● **Your task**
Only one stretch of the listing below is wanted: every line from the first to the line containing "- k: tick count", set down exactly.

● **Extracted information**
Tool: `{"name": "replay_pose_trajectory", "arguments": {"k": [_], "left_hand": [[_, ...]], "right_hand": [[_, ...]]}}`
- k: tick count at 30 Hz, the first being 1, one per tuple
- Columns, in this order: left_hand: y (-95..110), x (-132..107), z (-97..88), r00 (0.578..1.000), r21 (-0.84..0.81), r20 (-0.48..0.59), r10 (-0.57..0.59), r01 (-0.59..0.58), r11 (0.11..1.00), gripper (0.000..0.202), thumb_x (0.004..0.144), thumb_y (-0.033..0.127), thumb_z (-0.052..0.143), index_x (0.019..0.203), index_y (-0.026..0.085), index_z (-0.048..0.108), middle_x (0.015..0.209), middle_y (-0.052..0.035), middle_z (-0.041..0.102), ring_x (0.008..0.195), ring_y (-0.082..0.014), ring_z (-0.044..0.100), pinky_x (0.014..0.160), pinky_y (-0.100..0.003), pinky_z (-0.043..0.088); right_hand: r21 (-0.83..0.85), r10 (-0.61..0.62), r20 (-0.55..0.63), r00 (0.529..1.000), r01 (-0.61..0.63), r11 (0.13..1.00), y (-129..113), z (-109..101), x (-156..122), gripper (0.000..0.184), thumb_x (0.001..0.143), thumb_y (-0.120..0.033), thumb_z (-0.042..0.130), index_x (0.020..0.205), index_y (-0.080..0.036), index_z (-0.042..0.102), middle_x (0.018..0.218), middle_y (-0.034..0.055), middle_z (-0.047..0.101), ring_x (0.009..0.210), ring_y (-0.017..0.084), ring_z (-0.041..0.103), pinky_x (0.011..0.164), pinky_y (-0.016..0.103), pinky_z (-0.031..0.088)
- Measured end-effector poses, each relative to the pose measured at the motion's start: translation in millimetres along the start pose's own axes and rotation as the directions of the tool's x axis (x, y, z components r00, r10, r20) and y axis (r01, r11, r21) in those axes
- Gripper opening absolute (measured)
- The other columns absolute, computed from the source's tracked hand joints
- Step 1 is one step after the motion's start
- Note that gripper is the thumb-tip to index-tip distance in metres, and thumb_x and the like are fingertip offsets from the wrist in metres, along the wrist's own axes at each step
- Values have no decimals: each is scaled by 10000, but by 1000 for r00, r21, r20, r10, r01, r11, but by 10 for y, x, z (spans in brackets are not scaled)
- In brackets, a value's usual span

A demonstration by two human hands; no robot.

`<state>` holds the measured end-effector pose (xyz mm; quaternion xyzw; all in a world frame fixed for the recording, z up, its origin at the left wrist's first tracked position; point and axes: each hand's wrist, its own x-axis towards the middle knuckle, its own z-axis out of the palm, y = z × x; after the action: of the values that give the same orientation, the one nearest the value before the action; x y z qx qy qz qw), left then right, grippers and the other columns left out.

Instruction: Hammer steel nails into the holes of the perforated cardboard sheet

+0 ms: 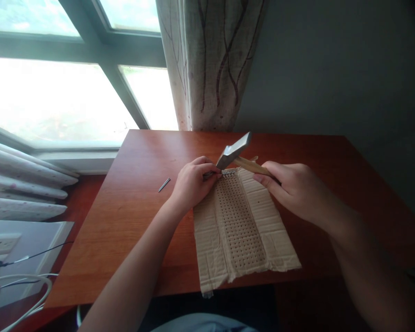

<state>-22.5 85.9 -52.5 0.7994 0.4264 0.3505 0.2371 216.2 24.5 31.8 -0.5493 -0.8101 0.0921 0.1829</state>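
Note:
A piece of cardboard [244, 230] with a strip of many small holes lies on the reddish wooden table [134, 216]. My left hand [193, 182] is closed in a pinch at the cardboard's far edge, holding a nail [209, 174] there. My right hand [293, 186] grips the wooden handle of a hammer [235, 151]. The metal head of the hammer hovers just above the nail and my left fingers.
A loose nail [164, 184] lies on the table left of my left hand. A patterned curtain [210, 64] and a window [62, 92] stand behind the table. A wall socket with cables [7, 263] sits at the lower left.

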Motion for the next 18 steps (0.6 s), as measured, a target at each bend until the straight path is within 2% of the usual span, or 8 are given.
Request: {"name": "replay_pose_trajectory", "arguments": {"k": [2,9,14,18], "left_hand": [[2,3,0,1000,3,0,-3,3,1000,94,857,200,677,862,222,768,977,-39,715,797,-164,668,750,-305,535],[26,25,-54,998,-25,63,-5,7,1000,88,854,200,675,893,212,753,975,-45,703,850,-175,671,812,-314,545],[21,0,-123,995,57,98,-12,6,998,182,815,293,745,983,225,754,1062,-62,710,961,-221,680,879,-360,553],[17,-16,-138,990,77,125,-68,59,995,208,832,358,735,1000,239,761,1047,-50,728,966,-226,683,862,-358,551]], "right_hand": [[14,5,-16,1000,-5,1000,-2,3,-1,398,1009,-458,493,689,-227,439,570,-24,548,467,122,458,501,293,266],[-6,56,66,996,-55,998,24,58,-8,363,1006,-441,498,716,-227,458,605,-18,576,518,141,521,521,292,282],[-3,43,61,997,-43,999,42,48,-13,363,1008,-436,500,715,-226,453,598,-25,560,507,133,502,521,292,280],[4,27,13,1000,-27,1000,58,3,-18,397,1005,-459,501,694,-225,420,583,-29,532,497,126,467,516,294,266]]}}
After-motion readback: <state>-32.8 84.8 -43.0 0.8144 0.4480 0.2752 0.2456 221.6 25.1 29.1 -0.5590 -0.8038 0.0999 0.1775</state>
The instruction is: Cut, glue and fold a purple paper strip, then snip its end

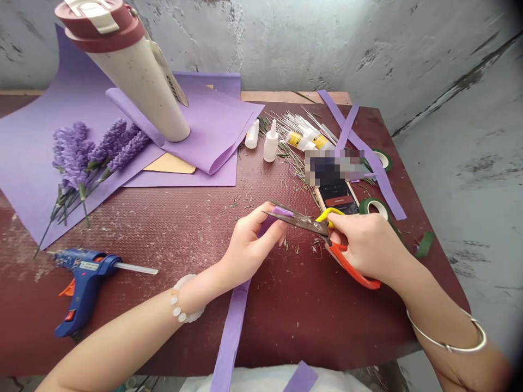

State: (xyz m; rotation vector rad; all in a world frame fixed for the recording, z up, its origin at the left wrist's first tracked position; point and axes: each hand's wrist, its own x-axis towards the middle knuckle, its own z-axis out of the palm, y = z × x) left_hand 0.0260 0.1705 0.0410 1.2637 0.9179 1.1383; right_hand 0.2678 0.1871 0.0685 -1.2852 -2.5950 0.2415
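Observation:
My left hand (249, 245) is closed on a long purple paper strip (232, 332) that hangs down toward me over the table's front edge. The strip's top end sticks out past my fingertips. My right hand (368, 242) grips scissors (314, 223) with one yellow and one orange handle. The dark blades point left and close over the strip's top end. Both hands hover just above the dark red table (175, 228).
A blue glue gun (84, 272) lies front left. Purple paper flowers (90, 155) rest on purple sheets (204, 125) beside a tilted white tumbler (134, 65). Glue bottles (269, 142), thin stems, a phone (337, 193), green tape rolls (373, 207) and loose purple strips (359, 147) lie behind my hands.

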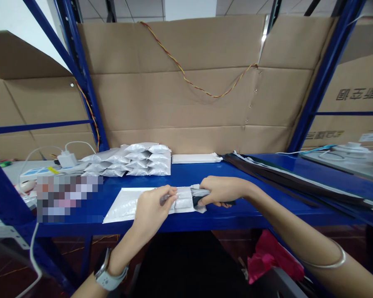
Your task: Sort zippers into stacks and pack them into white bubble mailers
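A white padded mailer [124, 203] lies flat near the front edge of the blue shelf, its mouth toward the right. My left hand [152, 207] is closed in a pinch on the mailer's upper side, thumb and forefinger together. My right hand [222, 191] is closed at the mailer's mouth, around a grey and black flat bundle [200, 193] whose left part is at the opening. The fingers hide much of the bundle, so I cannot tell its kind.
Behind my left hand stand stacked, filled white mailers [149, 159]. A flat white packet [195, 158] lies at the back by the cardboard wall [180, 103]. Long dark strips [276, 178] stretch along the right. A white charger [66, 159] with cables sits left. Blue posts [326, 78] frame the shelf.
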`<state>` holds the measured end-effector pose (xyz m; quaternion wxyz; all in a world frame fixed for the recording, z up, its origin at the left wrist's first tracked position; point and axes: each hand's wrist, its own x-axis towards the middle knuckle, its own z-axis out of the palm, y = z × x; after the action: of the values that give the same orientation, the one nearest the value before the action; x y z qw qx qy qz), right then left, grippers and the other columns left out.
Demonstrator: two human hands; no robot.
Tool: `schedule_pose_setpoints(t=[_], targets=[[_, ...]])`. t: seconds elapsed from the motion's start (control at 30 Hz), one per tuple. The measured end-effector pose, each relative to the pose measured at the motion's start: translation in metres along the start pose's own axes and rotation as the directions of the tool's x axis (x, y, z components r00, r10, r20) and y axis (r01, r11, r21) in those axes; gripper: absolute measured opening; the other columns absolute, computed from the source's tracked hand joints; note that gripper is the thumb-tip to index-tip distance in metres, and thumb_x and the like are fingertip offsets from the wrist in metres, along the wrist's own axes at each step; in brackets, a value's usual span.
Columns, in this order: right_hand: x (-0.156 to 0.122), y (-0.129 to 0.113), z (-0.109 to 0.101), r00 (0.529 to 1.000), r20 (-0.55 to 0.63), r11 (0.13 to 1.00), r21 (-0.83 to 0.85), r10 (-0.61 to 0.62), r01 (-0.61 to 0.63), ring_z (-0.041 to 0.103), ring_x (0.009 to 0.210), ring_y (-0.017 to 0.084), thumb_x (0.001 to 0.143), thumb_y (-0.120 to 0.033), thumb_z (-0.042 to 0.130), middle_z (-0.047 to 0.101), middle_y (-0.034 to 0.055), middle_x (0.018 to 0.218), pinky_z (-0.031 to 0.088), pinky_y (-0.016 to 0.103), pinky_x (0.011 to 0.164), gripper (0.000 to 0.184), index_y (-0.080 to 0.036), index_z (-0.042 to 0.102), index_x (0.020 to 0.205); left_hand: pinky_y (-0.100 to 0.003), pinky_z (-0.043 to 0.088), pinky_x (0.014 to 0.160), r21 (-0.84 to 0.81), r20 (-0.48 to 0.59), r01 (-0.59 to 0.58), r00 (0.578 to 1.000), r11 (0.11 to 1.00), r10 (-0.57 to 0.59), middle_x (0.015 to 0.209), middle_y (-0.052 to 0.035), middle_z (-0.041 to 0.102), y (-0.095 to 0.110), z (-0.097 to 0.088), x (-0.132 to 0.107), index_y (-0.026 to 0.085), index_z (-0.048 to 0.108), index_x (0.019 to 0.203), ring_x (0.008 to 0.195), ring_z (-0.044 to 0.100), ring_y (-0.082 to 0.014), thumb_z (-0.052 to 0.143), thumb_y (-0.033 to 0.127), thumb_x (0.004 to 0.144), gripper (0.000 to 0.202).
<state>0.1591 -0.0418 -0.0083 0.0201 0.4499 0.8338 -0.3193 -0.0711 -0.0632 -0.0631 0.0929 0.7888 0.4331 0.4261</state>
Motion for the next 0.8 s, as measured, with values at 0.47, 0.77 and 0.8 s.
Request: schedule_pose_setpoints(t=[0.47,0.77,0.8], targets=[[0.005,0.004,0.019,0.956,-0.274,0.994,-0.070,-0.102,0.086,0.060,0.066,0.018,0.069,-0.033,0.063,0.066,0.0041,0.071,0.044,0.025,0.057,0.023,-0.015,0.065,0.084,-0.031,0.052,0.080,-0.042,0.124,0.010,0.992,0.999,-0.005,0.097,0.0020,0.072,-0.003,0.008,0.004,0.023,0.062,0.075,0.090,0.067,-0.0194,0.057,0.028,0.084,0.012],[-0.032,0.045,0.045,0.811,-0.571,0.991,-0.093,-0.129,0.092,0.056,0.100,0.024,0.079,-0.043,0.062,0.063,0.0064,0.111,0.040,0.034,0.087,0.038,-0.024,0.062,0.112,-0.050,0.025,0.110,0.110,0.121,-0.095,0.989,0.989,0.082,0.108,0.0009,0.070,-0.010,0.002,0.000,0.028,0.067,0.103,0.105,0.063,-0.0215,0.060,0.034,0.085,0.020],[-0.031,0.045,0.048,0.795,-0.595,0.993,-0.069,-0.115,0.092,0.057,0.096,0.023,0.079,-0.041,0.062,0.064,0.0060,0.107,0.041,0.033,0.084,0.034,-0.023,0.064,0.108,-0.048,0.030,0.108,0.100,0.125,-0.088,0.989,0.991,0.075,0.107,0.0009,0.070,-0.010,0.002,0.000,0.027,0.068,0.099,0.105,0.063,-0.0216,0.059,0.034,0.086,0.018]])
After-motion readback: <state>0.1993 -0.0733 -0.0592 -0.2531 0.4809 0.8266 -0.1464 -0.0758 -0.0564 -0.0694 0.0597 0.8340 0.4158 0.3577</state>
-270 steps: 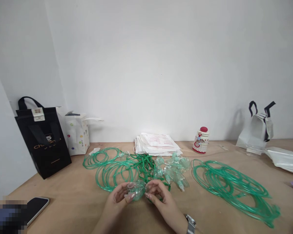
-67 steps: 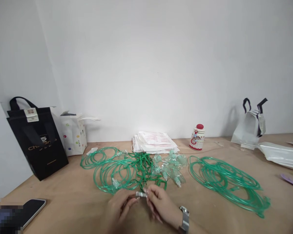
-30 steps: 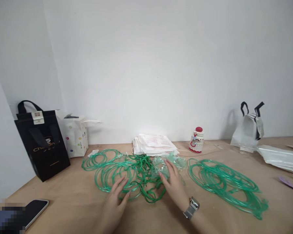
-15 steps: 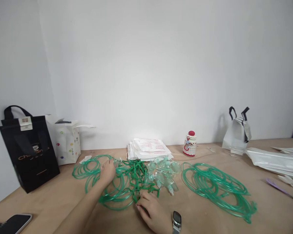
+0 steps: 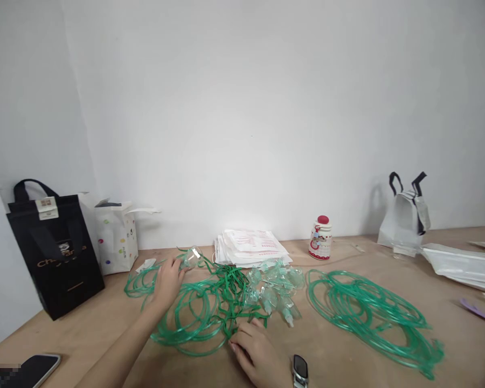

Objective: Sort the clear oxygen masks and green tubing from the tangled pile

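The left hand [image 5: 170,277] has since lifted a clear mask [image 5: 193,257].

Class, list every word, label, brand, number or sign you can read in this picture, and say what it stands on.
"Ch": gold letters opening a word on the black bag; the rest is unclear.
White label on that bag: too small to read.
Dotted white bag: small side print, unreadable.
Stacked white packets: red print, too blurred to read.
No numbers can be made out.
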Motion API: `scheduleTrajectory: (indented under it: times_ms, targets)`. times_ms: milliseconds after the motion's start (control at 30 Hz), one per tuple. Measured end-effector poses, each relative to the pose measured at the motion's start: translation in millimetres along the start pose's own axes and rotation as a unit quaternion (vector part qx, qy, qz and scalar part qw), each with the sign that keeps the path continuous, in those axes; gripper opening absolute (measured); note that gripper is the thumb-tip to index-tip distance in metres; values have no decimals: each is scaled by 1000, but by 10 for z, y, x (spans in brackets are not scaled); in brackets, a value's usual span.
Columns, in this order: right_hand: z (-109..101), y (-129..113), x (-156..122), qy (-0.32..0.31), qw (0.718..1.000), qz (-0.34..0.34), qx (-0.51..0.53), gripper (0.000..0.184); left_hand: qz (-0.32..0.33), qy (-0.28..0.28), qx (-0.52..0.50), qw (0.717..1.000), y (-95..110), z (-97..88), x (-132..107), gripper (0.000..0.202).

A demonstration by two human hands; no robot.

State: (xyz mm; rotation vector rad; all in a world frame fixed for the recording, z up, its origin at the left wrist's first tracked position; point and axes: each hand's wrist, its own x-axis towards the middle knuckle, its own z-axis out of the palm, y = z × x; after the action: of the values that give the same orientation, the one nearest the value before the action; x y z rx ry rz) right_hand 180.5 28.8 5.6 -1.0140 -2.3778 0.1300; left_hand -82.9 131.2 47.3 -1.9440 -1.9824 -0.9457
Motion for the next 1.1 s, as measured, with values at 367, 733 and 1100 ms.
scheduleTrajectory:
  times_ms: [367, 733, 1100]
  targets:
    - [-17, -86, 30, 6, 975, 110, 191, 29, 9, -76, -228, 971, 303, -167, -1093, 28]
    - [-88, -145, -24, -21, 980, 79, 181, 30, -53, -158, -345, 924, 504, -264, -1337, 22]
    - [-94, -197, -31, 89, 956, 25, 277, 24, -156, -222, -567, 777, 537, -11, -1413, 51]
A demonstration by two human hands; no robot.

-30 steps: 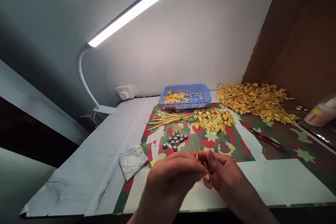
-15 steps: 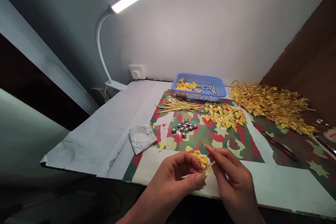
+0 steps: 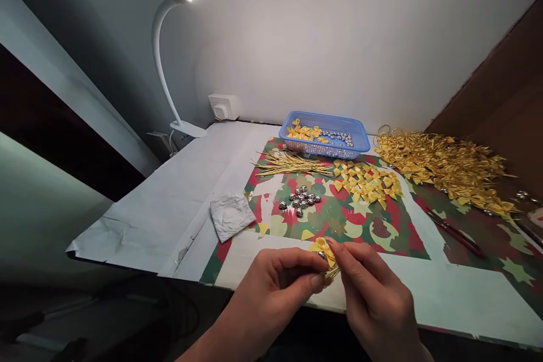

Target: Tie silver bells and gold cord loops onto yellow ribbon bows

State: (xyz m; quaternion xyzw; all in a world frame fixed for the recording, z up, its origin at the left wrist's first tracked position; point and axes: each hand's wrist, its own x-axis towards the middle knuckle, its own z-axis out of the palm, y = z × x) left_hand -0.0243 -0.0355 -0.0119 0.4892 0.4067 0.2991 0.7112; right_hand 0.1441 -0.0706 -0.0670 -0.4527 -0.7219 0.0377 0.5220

● **Exercise result**
Tool: `{"name": "replay_pose_trajectory", "arguments": {"k": [_], "left_hand": [[_, ...]], "right_hand": [[_, ...]]}}`
- k: tick count at 30 Hz, the first being 1, one per tuple

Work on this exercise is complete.